§ **THE DATA**

▽

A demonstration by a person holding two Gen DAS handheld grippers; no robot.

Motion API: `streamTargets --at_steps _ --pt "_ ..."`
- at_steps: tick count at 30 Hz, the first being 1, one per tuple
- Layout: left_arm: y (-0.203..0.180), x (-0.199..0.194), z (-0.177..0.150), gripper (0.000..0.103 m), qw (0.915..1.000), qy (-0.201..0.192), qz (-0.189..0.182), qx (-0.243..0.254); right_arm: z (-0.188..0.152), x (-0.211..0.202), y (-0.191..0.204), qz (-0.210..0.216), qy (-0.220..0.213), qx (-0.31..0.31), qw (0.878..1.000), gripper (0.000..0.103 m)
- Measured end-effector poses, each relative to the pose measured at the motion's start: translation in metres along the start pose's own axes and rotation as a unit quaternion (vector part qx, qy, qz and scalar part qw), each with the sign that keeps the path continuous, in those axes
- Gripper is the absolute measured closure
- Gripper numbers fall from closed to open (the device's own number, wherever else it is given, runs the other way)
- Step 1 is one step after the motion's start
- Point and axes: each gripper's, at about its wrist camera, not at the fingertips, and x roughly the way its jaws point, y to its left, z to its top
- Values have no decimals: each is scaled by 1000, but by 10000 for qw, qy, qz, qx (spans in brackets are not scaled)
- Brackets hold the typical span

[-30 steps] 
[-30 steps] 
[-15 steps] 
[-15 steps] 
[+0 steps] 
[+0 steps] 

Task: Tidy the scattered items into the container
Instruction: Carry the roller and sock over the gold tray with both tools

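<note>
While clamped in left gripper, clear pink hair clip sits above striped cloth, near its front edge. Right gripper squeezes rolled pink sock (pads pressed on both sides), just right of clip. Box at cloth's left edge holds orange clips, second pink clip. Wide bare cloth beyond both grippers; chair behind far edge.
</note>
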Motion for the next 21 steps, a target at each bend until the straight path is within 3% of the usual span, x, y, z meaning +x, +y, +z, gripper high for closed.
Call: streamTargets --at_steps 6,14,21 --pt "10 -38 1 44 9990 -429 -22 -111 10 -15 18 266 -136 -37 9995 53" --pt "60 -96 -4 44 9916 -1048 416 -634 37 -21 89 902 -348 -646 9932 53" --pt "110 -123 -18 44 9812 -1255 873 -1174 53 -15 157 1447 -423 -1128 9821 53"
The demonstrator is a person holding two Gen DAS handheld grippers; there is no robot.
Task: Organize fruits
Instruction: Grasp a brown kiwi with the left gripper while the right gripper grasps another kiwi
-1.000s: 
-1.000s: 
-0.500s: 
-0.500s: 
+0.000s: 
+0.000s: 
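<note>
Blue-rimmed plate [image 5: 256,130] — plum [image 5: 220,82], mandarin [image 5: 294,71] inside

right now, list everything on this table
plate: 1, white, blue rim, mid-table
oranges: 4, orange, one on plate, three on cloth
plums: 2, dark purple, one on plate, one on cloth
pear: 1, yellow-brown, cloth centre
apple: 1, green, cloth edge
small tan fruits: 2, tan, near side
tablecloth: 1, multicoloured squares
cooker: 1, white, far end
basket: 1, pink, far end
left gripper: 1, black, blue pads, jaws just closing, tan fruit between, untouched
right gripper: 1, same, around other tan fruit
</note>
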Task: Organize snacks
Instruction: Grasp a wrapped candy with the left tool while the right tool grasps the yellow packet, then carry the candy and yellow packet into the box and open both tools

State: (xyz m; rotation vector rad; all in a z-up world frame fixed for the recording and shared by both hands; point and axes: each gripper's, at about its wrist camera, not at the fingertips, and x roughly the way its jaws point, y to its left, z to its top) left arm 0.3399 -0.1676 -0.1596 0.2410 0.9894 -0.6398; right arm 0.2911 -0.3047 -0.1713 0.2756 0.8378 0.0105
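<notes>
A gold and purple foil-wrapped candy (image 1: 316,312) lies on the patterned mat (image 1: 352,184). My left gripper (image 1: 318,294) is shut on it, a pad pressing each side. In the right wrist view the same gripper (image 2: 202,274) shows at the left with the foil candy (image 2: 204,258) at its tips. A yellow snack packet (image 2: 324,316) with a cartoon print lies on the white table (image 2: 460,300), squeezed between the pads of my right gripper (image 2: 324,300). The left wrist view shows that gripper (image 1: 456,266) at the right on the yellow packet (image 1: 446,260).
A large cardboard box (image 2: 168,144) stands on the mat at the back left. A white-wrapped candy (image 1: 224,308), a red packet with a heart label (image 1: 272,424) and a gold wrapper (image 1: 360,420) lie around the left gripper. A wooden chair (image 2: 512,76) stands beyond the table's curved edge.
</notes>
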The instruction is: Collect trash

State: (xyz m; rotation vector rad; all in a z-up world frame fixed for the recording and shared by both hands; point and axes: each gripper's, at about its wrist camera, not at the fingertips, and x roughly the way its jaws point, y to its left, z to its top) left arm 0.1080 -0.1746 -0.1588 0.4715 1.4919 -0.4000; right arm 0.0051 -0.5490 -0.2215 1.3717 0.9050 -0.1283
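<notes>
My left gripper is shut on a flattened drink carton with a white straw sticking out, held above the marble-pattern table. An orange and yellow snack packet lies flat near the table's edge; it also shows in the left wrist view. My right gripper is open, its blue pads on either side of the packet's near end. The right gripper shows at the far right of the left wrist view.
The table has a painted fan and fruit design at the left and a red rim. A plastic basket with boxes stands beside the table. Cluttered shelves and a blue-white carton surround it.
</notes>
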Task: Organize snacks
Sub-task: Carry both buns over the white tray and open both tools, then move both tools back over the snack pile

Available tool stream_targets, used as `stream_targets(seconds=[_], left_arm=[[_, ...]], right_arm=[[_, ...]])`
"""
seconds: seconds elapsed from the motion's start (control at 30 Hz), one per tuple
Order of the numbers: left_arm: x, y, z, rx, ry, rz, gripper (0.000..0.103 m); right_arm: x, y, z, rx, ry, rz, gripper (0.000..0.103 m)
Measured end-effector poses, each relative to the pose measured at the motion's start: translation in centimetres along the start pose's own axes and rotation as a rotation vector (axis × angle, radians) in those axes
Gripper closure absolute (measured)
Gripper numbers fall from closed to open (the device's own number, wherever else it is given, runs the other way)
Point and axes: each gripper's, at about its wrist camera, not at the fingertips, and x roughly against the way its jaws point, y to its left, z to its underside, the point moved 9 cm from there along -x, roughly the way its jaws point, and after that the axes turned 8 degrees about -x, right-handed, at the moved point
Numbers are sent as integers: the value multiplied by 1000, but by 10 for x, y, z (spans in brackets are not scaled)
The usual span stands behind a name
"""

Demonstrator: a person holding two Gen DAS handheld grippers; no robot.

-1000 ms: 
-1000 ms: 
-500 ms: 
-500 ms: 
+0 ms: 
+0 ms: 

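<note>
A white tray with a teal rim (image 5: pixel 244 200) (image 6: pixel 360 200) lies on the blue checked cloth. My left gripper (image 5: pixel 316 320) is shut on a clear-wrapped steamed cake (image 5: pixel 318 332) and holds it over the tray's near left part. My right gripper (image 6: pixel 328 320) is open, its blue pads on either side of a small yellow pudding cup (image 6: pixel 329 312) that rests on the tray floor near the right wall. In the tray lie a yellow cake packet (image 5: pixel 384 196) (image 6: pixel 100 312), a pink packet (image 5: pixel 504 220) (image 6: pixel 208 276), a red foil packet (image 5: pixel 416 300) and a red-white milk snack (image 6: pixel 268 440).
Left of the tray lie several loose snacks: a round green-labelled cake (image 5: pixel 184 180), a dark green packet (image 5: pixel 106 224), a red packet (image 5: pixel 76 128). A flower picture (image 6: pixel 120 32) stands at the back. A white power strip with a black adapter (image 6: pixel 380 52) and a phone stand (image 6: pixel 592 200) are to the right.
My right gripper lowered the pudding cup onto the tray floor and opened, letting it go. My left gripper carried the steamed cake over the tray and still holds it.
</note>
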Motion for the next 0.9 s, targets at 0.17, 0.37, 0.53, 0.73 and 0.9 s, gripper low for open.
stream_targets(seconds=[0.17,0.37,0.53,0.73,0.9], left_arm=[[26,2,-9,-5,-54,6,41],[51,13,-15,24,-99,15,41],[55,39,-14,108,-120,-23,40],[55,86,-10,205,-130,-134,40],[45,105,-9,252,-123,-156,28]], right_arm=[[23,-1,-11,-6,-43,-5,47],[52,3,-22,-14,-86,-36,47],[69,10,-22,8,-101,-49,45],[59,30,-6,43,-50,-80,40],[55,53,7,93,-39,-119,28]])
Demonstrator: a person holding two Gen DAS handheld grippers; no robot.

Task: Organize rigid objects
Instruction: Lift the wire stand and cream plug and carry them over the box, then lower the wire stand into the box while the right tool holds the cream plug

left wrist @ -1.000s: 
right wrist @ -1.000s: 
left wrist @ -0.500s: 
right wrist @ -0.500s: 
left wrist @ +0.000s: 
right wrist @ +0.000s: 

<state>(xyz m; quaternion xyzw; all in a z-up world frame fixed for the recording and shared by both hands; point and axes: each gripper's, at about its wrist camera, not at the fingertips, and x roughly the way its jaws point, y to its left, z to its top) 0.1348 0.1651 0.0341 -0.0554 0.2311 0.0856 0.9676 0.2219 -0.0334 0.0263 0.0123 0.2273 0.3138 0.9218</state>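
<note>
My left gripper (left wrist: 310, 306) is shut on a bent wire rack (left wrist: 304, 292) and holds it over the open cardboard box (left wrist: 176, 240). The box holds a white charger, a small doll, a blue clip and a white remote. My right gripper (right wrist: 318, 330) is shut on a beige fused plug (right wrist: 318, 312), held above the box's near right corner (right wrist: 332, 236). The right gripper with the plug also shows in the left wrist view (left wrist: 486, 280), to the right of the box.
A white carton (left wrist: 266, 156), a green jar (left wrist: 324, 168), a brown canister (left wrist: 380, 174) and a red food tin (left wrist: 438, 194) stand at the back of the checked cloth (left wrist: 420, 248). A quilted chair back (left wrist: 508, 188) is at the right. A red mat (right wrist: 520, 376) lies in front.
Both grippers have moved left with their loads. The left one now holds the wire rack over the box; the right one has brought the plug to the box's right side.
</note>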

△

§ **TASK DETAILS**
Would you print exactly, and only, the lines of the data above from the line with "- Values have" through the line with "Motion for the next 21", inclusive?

§ **EXERCISE SOLUTION**
- Values have no decimals: each is scaled by 1000, but by 10000 for qw, qy, qz, qx (spans in brackets are not scaled)
- Brackets hold the typical span

[-30 steps] 
[-30 steps] 
[-15 steps] 
[-15 steps] 
[+0 steps] 
[+0 steps] 

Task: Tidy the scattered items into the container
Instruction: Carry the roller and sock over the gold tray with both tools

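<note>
While clamped in left gripper, clear pink hair clip sits above striped cloth, near its front edge. Right gripper squeezes rolled pink sock (pads pressed on both sides), just right of clip. Box at cloth's left edge holds orange clips, second pink clip. Wide bare cloth beyond both grippers; chair behind far edge.
</note>
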Motion for the next 21 steps, a target at each bend until the straight path is within 3% of the usual span, x, y, z meaning +x, +y, +z, gripper high for closed.

Nothing further is required by the exercise.